> [AIM OF THE TASK] Give back the data exactly, with no images.

> [SUPPLIED MATERIAL]

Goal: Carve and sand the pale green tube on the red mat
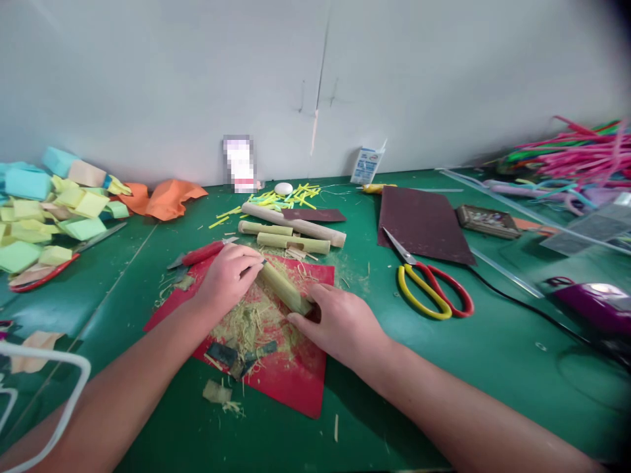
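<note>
A pale green bamboo piece (284,288) slants over a red sheet (300,387). My right hand (340,322) grips its near end, fingers curled around it and thumb below. My left hand (229,276) is closed at the far end, fingertips pinched together against it; a small dark bit shows at those fingertips, too small to name. Fine shavings (246,322) and dark torn scraps (221,355) lie on the sheet below. Just beyond my left hand is a red-handled knife (204,252). More bamboo pieces (293,243) lie past the sheet.
Scissors (434,289) with red and yellow handles rest to the right, tips on a dark brown sheet (421,223). A purple device (596,305) with a black cable sits far right. Paper pieces (73,203) are heaped at left. A white wire frame (81,364) stands near left.
</note>
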Tool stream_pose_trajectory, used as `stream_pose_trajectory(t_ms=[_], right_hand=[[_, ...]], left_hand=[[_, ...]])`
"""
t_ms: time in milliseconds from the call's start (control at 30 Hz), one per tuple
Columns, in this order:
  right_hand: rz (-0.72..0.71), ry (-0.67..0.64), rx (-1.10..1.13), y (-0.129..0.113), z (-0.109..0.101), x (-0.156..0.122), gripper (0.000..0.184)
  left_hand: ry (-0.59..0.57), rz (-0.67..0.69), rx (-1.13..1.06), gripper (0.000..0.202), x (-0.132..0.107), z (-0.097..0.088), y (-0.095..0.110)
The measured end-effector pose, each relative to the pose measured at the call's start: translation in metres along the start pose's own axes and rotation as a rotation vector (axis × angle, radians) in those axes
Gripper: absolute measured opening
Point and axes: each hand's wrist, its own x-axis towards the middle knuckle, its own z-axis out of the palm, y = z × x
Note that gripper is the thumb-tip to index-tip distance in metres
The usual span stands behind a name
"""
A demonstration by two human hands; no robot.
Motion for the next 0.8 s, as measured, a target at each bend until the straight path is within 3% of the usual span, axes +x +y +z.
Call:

> [ANSWER TO THE PROBLEM]
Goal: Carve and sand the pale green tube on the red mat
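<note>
A pale green bamboo piece (284,288) slants over a red sheet (300,387). My right hand (340,322) grips its near end, fingers curled around it and thumb below. My left hand (229,276) is closed at the far end, fingertips pinched together against it; a small dark bit shows at those fingertips, too small to name. Fine shavings (246,322) and dark torn scraps (221,355) lie on the sheet below. Just beyond my left hand is a red-handled knife (204,252). More bamboo pieces (293,243) lie past the sheet.
Scissors (434,289) with red and yellow handles rest to the right, tips on a dark brown sheet (421,223). A purple device (596,305) with a black cable sits far right. Paper pieces (73,203) are heaped at left. A white wire frame (81,364) stands near left.
</note>
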Tool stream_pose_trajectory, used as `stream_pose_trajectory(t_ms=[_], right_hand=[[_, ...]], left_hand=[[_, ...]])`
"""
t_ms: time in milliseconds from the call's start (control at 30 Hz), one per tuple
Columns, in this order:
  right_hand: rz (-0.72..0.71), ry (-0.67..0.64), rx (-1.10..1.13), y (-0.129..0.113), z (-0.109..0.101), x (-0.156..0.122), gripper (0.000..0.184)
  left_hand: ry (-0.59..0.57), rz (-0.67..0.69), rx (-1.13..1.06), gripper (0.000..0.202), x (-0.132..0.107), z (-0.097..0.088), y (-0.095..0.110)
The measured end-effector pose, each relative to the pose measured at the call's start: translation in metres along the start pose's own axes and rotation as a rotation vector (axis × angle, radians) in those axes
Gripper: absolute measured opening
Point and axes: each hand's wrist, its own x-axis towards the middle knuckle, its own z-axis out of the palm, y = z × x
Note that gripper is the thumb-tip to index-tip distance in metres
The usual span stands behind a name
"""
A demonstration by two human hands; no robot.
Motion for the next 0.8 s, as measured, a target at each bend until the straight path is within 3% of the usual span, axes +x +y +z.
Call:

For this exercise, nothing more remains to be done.